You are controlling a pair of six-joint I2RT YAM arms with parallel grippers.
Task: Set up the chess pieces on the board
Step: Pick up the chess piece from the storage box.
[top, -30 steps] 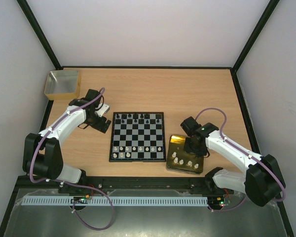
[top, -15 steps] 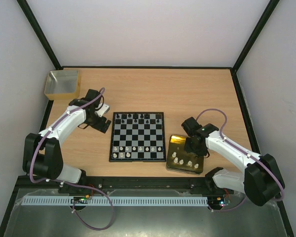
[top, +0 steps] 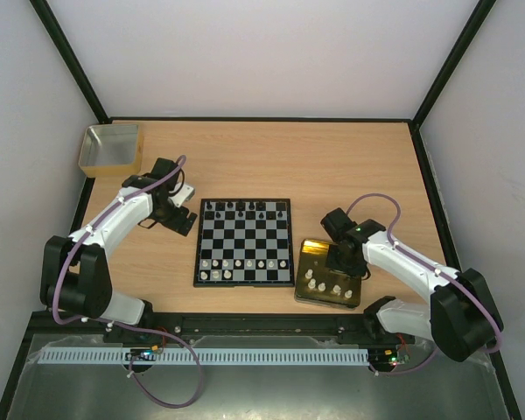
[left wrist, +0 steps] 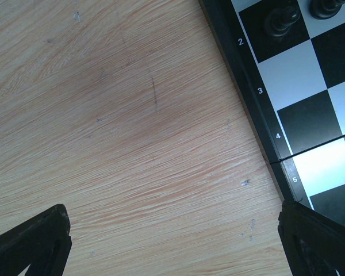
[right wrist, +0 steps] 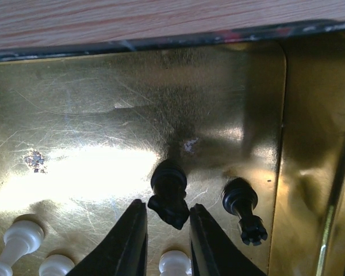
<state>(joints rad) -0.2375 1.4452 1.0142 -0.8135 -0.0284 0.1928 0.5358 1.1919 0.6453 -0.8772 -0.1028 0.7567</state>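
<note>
**Gold tray: right tool set around a black piece**

Landmark: the small black-and-white chequered chessboard (top: 245, 241) in the middle of the wooden tabletop (left wrist: 132, 115).

- The board is partly set. Tiny black figures stand along its far row, and tiny white ones fill its two near rows only in part.
- The shiny gold rectangular tray (right wrist: 75, 115) sits just beside the board's near right corner.
- The tray holds a tiny black chess figure (right wrist: 169, 192) on the side away from the board. A second black figure with a notched crown (right wrist: 244, 210) stands just beside it, and white figures (right wrist: 20, 237) are nearer the arm bases.

Right tool (right wrist: 167, 205): it is over the tray, pointing down, with one finger on each side of the first black figure. The gap is barely wider than the figure. I cannot tell from the wrist view whether the pads are clenched on it or just short of contact.

Key relation: the figure looks upright, base on the tray and head between the fingertips. Its long axis therefore runs along the fingers. My judgement is that a straight lift would clear the notched neighbour, which stands outside the right finger. The destination is towards the board, probably its far rows.

Left tool (left wrist: 172, 206): it is spread wide and grasping nothing, over bare wood just off the board's left border. The right arm is plainly nearer the tray.
</note>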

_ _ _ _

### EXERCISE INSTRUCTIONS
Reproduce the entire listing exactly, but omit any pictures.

### RESPONSE TO THIS TASK
You are controlling a pair of six-joint I2RT YAM arms with parallel grippers.
Task: Set up the chess pieces on the board
Step: Pick up the chess piece from the storage box.
[top, -30 steps] 
[top, -15 steps] 
[top, +0 steps] 
[left wrist, +0 steps] 
[right wrist, +0 steps] 
<state>(joints rad) -0.2375 1.4452 1.0142 -0.8135 -0.0284 0.1928 0.5358 1.1919 0.6453 -0.8772 -0.1028 0.7567</state>
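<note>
**Gold tray: right tool set around a black piece**

Landmark: the small black-and-white chequered chessboard (top: 245, 241) in the middle of the wooden tabletop (left wrist: 132, 115).

- The board is partly set. Tiny black figures stand along its far row, and tiny white ones fill its two near rows only in part.
- The shiny gold rectangular tray (right wrist: 75, 115) sits just beside the board's near right corner.
- The tray holds a tiny black chess figure (right wrist: 169, 192) on the side away from the board. A second black figure with a notched crown (right wrist: 244, 210) stands just beside it, and white figures (right wrist: 20, 237) are nearer the arm bases.

Right tool (right wrist: 167, 205): it is over the tray, pointing down, with one finger on each side of the first black figure. The gap is barely wider than the figure. I cannot tell from the wrist view whether the pads are clenched on it or just short of contact.

Key relation: the figure looks upright, base on the tray and head between the fingertips. Its long axis therefore runs along the fingers. My judgement is that a straight lift would clear the notched neighbour, which stands outside the right finger. The destination is towards the board, probably its far rows.

Left tool (left wrist: 172, 206): it is spread wide and grasping nothing, over bare wood just off the board's left border. The right arm is plainly nearer the tray.
</note>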

That finishes the exercise.